▶ [Task requirements] Transcribe the data that follows without changing a word, and omit the pictures.
##########
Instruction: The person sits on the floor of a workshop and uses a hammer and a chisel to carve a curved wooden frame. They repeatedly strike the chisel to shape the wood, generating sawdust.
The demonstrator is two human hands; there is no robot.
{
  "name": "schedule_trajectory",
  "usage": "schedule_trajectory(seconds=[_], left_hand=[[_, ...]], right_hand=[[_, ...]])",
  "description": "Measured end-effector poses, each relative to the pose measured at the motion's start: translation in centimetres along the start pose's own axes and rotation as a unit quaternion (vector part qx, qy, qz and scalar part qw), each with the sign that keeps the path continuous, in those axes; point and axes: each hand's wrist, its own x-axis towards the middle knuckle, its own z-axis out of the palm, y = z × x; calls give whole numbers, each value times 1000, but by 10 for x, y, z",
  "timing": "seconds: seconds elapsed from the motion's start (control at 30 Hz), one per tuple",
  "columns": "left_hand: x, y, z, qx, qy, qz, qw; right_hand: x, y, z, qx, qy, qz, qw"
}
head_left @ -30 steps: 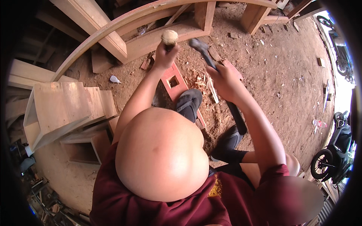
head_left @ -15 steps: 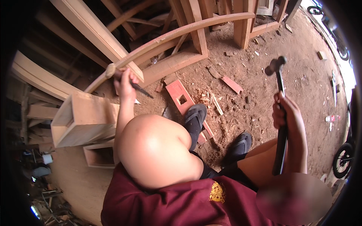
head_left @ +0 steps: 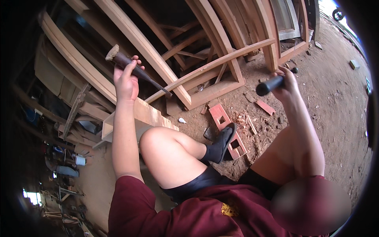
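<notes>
My left hand [head_left: 127, 83] is raised and closed around the dark wooden handle of a chisel [head_left: 135, 71]. The handle's struck end is pale and frayed, and its narrow blade slants down to the right, in front of the wooden frames. Over on the right, my right hand [head_left: 287, 83] grips a hammer [head_left: 271, 85] by its black handle. The butt of that handle points to the left, and a small part of the dark head shows beyond my fingers. Below, a reddish wood piece [head_left: 215, 112] with square holes lies on the ground, my sandalled foot resting across it.
Wooden door or window frames [head_left: 205, 96] lean in a stack ahead and to the left. A pale wooden box-like piece [head_left: 152, 112] stands beside my left knee. Wood chips [head_left: 241, 118] and a red offcut [head_left: 265, 107] litter the dirt floor. Tools and clutter lie far left.
Both hands have risen, the left one lifting the chisel away from the floor. The hammer has turned from head-up to butt pointing left. The view has shifted, and only one foot now shows.
</notes>
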Motion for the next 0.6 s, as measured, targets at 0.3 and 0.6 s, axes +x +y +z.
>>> schedule_trajectory(seconds=[0.3,0.6], left_hand=[[22,-80,61,-51,32,-75,995],[33,-268,59,-125,-66,-157,977]], right_hand=[[30,13,6,20,-67,60,996],[5,-5,-21,41,-68,129,988]])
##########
▶ [Written response]
Instruction: The person sits on the floor of a workshop and uses a hammer and a chisel to carve a curved wooden frame. They repeatedly strike the chisel to shape the wood, generating sawdust.
The demonstrator is two human hands; there is no robot.
{
  "name": "schedule_trajectory",
  "usage": "schedule_trajectory(seconds=[_], left_hand=[[_, ...]], right_hand=[[_, ...]])",
  "description": "Measured end-effector poses, each relative to the pose measured at the motion's start: translation in centimetres along the start pose's own axes and rotation as a unit quaternion (vector part qx, qy, qz and scalar part qw), each with the sign that keeps the path continuous, in those axes; point and axes: each hand's wrist, its own x-axis towards the middle knuckle, its own z-axis out of the palm, y = z × x; calls give whole numbers, each value times 1000, but by 10 for x, y, z",
  "timing": "seconds: seconds elapsed from the motion's start (control at 30 Hz), one per tuple",
  "columns": "left_hand: x, y, z, qx, qy, qz, qw; right_hand: x, y, z, qx, qy, qz, qw"
}
head_left @ -30 steps: 
head_left @ -15 steps: 
head_left @ +0 steps: 
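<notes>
My left hand [head_left: 127, 83] is raised and closed around the dark wooden handle of a chisel [head_left: 135, 71]. The handle's struck end is pale and frayed, and its narrow blade slants down to the right, in front of the wooden frames. Over on the right, my right hand [head_left: 287, 83] grips a hammer [head_left: 271, 85] by its black handle. The butt of that handle points to the left, and a small part of the dark head shows beyond my fingers. Below, a reddish wood piece [head_left: 215, 112] with square holes lies on the ground, my sandalled foot resting across it.
Wooden door or window frames [head_left: 205, 96] lean in a stack ahead and to the left. A pale wooden box-like piece [head_left: 152, 112] stands beside my left knee. Wood chips [head_left: 241, 118] and a red offcut [head_left: 265, 107] litter the dirt floor. Tools and clutter lie far left.
Both hands have risen, the left one lifting the chisel away from the floor. The hammer has turned from head-up to butt pointing left. The view has shifted, and only one foot now shows.
</notes>
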Motion for the next 0.6 s, as measured, targets at 0.3 and 0.6 s, axes +x +y +z.
>>> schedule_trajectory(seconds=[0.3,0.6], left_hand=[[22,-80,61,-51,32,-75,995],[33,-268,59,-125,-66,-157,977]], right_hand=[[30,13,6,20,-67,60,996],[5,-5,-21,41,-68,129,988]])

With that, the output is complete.